_Listed entries_
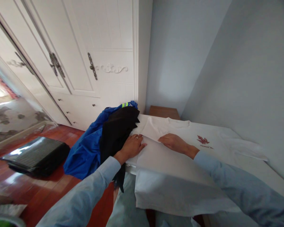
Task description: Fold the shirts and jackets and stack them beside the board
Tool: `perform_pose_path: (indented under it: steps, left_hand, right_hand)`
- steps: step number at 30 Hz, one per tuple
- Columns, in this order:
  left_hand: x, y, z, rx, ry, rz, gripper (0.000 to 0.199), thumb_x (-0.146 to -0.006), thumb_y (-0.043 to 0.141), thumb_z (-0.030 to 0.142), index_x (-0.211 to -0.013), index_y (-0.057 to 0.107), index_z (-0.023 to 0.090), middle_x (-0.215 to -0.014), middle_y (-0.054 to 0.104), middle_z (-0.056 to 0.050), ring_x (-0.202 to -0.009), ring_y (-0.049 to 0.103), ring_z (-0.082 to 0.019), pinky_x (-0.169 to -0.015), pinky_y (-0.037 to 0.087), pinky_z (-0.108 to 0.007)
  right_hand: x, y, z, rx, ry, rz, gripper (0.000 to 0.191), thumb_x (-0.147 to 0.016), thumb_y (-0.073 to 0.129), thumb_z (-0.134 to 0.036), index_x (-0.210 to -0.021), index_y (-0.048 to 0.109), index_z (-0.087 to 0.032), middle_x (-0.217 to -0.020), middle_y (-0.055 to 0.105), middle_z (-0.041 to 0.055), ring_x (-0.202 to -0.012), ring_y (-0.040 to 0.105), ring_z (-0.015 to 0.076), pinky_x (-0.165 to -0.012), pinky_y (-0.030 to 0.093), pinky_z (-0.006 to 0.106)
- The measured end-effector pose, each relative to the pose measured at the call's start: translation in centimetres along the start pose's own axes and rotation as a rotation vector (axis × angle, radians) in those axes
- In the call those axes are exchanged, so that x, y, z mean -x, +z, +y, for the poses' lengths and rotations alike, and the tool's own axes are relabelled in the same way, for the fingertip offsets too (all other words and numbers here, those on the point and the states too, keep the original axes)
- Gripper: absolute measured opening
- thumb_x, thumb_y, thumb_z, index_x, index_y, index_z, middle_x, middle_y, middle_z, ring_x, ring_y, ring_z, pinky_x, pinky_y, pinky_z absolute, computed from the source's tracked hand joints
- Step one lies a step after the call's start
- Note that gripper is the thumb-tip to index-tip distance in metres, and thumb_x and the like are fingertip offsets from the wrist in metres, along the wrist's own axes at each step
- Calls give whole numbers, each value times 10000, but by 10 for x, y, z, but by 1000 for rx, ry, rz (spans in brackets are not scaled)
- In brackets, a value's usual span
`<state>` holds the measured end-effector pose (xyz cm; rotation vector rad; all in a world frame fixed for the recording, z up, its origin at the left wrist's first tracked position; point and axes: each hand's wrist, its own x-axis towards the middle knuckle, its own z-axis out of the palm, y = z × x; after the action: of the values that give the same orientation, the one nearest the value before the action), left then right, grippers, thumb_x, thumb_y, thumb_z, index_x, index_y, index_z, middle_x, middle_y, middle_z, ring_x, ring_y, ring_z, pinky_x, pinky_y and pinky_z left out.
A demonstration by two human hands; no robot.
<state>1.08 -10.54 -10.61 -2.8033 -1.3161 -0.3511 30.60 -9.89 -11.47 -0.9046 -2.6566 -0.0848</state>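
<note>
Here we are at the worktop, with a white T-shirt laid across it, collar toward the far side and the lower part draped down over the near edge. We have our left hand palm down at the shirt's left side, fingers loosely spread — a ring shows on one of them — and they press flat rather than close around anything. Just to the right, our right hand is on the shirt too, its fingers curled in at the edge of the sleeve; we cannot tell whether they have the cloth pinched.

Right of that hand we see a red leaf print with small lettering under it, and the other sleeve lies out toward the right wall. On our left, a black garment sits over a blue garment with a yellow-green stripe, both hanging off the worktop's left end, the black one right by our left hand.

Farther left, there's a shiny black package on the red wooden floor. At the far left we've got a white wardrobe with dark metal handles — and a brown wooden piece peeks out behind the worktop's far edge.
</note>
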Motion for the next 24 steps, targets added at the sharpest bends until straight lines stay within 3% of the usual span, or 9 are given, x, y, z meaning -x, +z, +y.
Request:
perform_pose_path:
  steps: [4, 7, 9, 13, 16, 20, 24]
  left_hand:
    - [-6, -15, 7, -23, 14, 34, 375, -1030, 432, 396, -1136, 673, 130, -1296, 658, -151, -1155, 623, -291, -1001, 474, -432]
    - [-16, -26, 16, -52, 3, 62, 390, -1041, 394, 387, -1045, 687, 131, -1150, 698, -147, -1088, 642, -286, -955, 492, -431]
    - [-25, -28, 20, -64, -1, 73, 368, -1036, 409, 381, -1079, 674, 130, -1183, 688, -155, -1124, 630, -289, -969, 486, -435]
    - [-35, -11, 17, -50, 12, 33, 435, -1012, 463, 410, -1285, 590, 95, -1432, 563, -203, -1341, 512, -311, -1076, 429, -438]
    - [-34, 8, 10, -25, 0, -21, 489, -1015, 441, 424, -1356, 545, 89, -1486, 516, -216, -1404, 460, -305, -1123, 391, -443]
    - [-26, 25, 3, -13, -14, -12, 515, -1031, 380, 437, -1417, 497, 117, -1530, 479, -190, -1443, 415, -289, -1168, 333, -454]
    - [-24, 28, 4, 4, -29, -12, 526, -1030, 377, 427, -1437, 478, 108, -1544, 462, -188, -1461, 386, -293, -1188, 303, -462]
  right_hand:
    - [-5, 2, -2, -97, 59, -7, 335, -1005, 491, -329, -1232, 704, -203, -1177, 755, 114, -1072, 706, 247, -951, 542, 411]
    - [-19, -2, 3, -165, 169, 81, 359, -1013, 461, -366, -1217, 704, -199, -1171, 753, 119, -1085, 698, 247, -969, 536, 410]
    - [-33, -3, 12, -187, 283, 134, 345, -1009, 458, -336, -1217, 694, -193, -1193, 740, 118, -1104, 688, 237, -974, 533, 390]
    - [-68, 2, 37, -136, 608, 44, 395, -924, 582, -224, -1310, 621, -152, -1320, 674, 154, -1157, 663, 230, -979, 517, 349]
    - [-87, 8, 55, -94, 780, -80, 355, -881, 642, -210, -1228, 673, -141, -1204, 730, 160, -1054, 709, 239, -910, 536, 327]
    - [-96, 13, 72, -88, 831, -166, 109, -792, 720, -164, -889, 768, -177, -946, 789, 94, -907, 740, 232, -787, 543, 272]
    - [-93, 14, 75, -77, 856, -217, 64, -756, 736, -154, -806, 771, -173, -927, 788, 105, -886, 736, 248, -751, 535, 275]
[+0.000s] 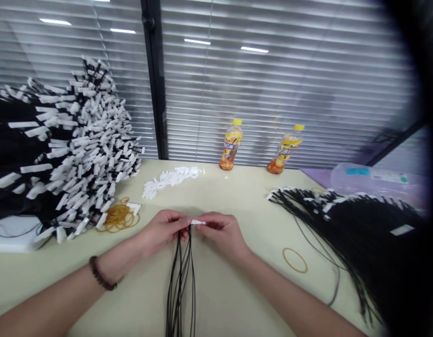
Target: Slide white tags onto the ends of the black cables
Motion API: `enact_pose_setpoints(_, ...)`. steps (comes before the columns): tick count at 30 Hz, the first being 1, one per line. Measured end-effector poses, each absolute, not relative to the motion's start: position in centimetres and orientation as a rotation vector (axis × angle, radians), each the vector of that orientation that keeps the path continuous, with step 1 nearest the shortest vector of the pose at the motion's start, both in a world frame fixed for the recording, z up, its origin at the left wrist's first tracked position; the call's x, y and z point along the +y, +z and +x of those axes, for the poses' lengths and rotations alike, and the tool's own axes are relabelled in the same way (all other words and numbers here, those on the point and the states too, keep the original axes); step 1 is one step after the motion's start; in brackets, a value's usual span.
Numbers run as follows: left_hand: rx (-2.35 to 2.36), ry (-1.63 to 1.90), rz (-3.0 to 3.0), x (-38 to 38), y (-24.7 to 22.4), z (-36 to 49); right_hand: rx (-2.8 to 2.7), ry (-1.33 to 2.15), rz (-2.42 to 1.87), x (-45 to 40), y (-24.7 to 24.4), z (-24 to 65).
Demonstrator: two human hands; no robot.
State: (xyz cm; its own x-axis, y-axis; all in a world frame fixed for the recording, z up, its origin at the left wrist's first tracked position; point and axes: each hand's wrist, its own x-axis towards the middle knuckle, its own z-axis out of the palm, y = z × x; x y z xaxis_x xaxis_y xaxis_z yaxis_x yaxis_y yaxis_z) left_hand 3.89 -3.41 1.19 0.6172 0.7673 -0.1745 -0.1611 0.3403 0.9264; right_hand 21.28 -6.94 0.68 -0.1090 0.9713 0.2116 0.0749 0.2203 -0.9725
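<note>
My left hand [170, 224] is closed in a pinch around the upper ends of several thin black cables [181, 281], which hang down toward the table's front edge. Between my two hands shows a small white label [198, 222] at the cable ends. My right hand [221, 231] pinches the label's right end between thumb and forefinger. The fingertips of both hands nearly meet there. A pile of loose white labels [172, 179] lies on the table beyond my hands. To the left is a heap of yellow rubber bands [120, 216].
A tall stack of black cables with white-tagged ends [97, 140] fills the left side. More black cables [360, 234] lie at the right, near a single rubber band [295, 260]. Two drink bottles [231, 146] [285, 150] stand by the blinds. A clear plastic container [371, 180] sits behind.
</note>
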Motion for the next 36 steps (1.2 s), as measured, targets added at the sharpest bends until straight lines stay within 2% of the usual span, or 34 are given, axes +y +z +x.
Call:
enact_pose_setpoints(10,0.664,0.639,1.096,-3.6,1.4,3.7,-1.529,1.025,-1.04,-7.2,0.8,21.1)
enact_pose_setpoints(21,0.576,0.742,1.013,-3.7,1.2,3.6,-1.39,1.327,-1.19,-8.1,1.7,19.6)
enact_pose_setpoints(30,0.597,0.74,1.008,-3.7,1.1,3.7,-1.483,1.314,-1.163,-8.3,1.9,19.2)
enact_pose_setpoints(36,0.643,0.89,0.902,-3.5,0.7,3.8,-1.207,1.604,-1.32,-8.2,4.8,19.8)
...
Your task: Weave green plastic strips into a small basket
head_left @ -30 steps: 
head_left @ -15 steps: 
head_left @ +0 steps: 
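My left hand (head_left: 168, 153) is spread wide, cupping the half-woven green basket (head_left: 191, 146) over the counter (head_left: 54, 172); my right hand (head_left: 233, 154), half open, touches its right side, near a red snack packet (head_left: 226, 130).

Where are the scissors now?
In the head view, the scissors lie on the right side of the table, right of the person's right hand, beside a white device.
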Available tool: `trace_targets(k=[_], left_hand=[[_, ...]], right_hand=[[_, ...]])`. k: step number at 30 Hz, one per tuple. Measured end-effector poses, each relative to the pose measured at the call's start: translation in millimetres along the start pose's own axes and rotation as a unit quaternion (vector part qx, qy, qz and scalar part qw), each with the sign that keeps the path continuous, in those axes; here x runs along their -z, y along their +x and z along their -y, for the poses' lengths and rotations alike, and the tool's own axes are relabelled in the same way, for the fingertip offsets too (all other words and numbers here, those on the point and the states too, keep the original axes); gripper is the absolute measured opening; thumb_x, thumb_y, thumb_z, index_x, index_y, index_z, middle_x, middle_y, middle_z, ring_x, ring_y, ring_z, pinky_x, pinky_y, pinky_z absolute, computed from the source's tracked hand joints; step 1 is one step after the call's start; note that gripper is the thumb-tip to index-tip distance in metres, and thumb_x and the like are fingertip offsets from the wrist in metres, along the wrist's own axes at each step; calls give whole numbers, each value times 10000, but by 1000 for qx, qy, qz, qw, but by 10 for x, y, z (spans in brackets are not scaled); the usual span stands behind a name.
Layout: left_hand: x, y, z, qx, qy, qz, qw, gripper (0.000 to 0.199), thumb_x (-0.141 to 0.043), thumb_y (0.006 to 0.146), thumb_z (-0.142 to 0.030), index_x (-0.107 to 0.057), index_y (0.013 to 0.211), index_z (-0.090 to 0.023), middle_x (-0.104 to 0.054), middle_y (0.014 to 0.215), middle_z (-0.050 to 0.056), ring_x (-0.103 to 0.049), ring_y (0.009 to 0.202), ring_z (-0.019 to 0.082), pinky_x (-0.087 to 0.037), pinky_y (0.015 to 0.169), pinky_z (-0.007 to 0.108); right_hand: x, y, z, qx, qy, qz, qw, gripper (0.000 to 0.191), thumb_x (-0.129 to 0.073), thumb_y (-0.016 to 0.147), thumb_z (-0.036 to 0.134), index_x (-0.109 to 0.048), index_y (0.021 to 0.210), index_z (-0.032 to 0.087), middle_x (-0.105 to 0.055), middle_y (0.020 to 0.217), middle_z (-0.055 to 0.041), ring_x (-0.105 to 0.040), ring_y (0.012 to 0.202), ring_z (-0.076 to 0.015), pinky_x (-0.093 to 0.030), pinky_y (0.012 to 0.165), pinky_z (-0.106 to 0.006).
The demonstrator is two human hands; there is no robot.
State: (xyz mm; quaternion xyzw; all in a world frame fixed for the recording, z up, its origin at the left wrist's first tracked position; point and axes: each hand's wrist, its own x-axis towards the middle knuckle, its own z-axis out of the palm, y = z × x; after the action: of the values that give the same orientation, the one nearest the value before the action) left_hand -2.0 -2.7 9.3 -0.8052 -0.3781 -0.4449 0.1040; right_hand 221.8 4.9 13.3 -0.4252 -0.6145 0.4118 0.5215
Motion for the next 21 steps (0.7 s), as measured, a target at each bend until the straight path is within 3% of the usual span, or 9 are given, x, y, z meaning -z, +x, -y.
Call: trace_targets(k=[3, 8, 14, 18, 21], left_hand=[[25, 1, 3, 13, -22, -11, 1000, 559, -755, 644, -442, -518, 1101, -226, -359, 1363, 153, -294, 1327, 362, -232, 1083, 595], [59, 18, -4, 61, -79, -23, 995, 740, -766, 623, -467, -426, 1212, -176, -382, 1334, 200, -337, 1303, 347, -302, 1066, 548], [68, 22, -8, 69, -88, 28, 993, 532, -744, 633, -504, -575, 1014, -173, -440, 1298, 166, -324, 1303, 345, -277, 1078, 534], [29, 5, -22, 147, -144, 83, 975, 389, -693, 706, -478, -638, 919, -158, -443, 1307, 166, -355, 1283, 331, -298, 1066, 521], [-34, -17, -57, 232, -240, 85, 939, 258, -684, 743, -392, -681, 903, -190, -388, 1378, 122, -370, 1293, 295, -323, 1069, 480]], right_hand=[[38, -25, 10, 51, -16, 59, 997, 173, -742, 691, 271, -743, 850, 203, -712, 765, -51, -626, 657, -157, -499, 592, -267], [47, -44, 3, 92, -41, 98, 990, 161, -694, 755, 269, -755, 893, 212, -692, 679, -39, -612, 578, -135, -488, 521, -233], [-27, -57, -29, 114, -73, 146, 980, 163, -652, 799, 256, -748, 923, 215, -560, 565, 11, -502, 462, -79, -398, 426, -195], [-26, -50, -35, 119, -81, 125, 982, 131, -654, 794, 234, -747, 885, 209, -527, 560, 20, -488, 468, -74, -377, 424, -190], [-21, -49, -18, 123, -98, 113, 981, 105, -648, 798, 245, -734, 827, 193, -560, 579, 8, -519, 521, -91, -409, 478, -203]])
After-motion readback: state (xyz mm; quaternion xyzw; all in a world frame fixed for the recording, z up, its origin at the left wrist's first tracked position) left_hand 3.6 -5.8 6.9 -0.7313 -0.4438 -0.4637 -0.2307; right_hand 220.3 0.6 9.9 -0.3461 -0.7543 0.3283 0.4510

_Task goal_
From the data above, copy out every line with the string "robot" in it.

_The completed task_
A demonstration by two human hands; no robot.
Demonstrator: two human hands; no robot.
The demonstrator is two human hands; there is no robot.

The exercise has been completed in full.